## Prompt
Copy the lines below word for word, skipping any image.

[Start of section]

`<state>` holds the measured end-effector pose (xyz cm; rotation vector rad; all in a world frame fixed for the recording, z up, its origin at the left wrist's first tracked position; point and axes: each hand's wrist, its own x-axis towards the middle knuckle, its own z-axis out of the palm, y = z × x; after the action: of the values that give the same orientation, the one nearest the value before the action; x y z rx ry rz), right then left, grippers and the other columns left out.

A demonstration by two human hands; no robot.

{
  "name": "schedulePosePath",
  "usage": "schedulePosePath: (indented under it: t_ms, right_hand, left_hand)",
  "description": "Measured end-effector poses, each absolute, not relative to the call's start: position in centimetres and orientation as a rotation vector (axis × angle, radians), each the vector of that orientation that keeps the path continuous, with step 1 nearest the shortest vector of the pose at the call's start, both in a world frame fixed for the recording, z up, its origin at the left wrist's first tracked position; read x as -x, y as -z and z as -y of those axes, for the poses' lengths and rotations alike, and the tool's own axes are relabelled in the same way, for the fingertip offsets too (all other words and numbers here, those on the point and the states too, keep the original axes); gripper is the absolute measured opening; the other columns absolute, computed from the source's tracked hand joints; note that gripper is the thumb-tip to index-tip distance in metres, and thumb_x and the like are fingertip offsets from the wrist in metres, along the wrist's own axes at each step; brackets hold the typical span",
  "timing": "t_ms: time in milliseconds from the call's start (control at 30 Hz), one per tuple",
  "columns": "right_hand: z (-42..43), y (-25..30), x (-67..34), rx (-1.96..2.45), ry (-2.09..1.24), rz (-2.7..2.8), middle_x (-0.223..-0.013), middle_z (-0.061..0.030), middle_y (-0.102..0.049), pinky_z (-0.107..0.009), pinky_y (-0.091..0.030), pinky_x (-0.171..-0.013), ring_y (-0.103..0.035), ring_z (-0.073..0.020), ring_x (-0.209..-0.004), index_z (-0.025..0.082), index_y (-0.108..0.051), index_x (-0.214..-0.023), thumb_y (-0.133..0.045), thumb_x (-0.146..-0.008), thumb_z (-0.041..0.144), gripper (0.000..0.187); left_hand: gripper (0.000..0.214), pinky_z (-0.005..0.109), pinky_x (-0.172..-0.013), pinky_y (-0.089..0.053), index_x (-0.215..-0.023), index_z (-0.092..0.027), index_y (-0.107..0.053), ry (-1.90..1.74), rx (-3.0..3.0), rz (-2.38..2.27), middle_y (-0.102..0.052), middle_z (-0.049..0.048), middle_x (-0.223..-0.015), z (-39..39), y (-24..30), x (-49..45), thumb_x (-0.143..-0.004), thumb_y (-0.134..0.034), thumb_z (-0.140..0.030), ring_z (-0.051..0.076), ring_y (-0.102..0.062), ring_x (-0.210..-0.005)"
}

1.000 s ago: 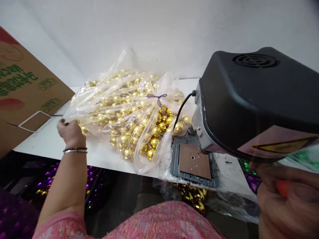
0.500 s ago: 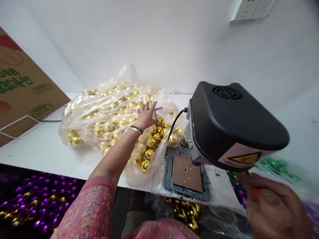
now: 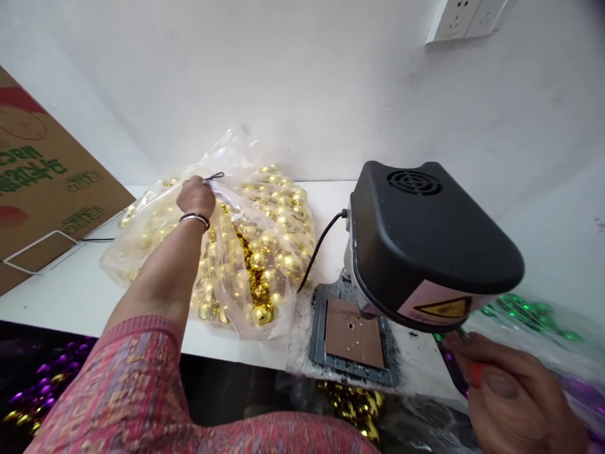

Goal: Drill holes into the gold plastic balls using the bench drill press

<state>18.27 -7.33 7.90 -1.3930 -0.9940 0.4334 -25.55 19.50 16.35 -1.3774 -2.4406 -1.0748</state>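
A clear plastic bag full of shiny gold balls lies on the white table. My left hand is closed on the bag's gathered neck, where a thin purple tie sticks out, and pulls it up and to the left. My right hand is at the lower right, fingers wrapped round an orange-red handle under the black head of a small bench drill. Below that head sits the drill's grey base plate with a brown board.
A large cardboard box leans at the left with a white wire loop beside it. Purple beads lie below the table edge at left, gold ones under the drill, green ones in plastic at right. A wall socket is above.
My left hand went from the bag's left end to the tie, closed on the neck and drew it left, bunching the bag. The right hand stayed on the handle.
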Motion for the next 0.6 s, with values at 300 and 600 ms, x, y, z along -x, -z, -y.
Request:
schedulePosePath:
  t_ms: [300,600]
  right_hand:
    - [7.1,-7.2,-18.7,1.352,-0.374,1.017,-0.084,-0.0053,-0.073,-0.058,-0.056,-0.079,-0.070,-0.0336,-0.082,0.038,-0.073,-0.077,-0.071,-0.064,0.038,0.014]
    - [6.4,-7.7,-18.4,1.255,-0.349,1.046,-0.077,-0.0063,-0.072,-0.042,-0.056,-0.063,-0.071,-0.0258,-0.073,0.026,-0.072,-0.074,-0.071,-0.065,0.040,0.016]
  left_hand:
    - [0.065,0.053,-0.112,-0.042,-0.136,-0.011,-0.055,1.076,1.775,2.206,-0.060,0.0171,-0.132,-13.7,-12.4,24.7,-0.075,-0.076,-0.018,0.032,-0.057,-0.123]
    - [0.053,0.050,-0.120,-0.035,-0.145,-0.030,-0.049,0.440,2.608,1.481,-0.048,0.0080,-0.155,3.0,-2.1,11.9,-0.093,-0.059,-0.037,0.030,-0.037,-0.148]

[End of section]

## Task output
`<state>` holds the measured end-effector pose (xyz cm; rotation vector rad; all in a world frame fixed for the recording, z up, its origin at the left wrist's first tracked position; point and axes: each hand's wrist, its own x-axis towards the middle knuckle, its own z-axis out of the palm, y = z × x; after the action: of the values that give the same orientation, the one nearest the value before the action; x y z rx ry rz), right then left, grippers and the other columns left out.

A demonstration by two human hands; no robot.

{
  "name": "schedulePosePath",
  "usage": "schedulePosePath: (indented under it: t_ms, right_hand, left_hand)",
  "description": "Measured end-effector poses, each absolute, not relative to the call's start: position in centimetres and orientation as a rotation vector (axis × angle, radians), each the vector of that orientation that keeps the path continuous, with step 1 nearest the shortest vector of the pose at the call's start, both in a world frame fixed for the recording, z up, its origin at the left wrist's first tracked position; read x as -x, y as -z and z as -y of those axes, for the poses' lengths and rotations alike, and the tool's own axes are relabelled in the same way, for the fingertip offsets too (all other words and numbers here, those on the point and the states too, keep the original axes); gripper is the absolute measured opening; the other columns absolute, computed from the source's tracked hand joints; note that gripper is the thumb-tip to index-tip distance in metres, and thumb_x and the like are fingertip offsets from the wrist in metres, along the wrist's own axes at each step; brackets hold the typical span",
  "timing": "t_ms: time in milliseconds from the call's start (control at 30 Hz), one per tuple",
  "columns": "right_hand: z (-42..43), y (-25..30), x (-67..34), rx (-1.96..2.45), ry (-2.09..1.24), rz (-2.7..2.8), middle_x (-0.223..-0.013), middle_z (-0.061..0.030), middle_y (-0.102..0.049), pinky_z (-0.107..0.009), pinky_y (-0.091..0.030), pinky_x (-0.171..-0.013), ring_y (-0.103..0.035), ring_z (-0.073..0.020), ring_x (-0.209..-0.004), index_z (-0.025..0.082), index_y (-0.108..0.051), index_x (-0.214..-0.023), thumb_y (-0.133..0.045), thumb_x (-0.146..-0.008), thumb_z (-0.041..0.144), gripper (0.000..0.187); left_hand: gripper (0.000..0.214), pinky_z (-0.005..0.109), pinky_x (-0.172..-0.013), pinky_y (-0.089..0.053), index_x (-0.215..-0.023), index_z (-0.092..0.027), index_y (-0.107..0.053), ry (-1.90..1.74), rx (-3.0..3.0), rz (-2.38..2.27), middle_y (-0.102..0.052), middle_z (-0.049..0.048), middle_x (-0.223..-0.015), z (-39..39), y (-24..30), x (-49..45), thumb_x (-0.143..-0.004), thumb_y (-0.134..0.034), thumb_z (-0.140..0.030), ring_z (-0.051..0.076), ring_y (-0.102..0.062), ring_x (-0.210..-0.005)"
}

1.000 s ago: 
0.500 s ago: 
now: 

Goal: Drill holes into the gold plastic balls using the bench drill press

<state>18.27 -7.33 7.90 -1.3930 -0.9940 0.4334 -25.55 19.50 16.35 -1.3774 -2.4406 -1.0748</state>
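A clear plastic bag full of shiny gold balls lies on the white table. My left hand is closed on the bag's gathered neck, where a thin purple tie sticks out, and pulls it up and to the left. My right hand is at the lower right, fingers wrapped round an orange-red handle under the black head of a small bench drill. Below that head sits the drill's grey base plate with a brown board.
A large cardboard box leans at the left with a white wire loop beside it. Purple beads lie below the table edge at left, gold ones under the drill, green ones in plastic at right. A wall socket is above.
My left hand went from the bag's left end to the tie, closed on the neck and drew it left, bunching the bag. The right hand stayed on the handle.
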Motion for the next 0.6 s, with values at 300 and 600 ms, x, y, z along -x, -z, -y.
Request:
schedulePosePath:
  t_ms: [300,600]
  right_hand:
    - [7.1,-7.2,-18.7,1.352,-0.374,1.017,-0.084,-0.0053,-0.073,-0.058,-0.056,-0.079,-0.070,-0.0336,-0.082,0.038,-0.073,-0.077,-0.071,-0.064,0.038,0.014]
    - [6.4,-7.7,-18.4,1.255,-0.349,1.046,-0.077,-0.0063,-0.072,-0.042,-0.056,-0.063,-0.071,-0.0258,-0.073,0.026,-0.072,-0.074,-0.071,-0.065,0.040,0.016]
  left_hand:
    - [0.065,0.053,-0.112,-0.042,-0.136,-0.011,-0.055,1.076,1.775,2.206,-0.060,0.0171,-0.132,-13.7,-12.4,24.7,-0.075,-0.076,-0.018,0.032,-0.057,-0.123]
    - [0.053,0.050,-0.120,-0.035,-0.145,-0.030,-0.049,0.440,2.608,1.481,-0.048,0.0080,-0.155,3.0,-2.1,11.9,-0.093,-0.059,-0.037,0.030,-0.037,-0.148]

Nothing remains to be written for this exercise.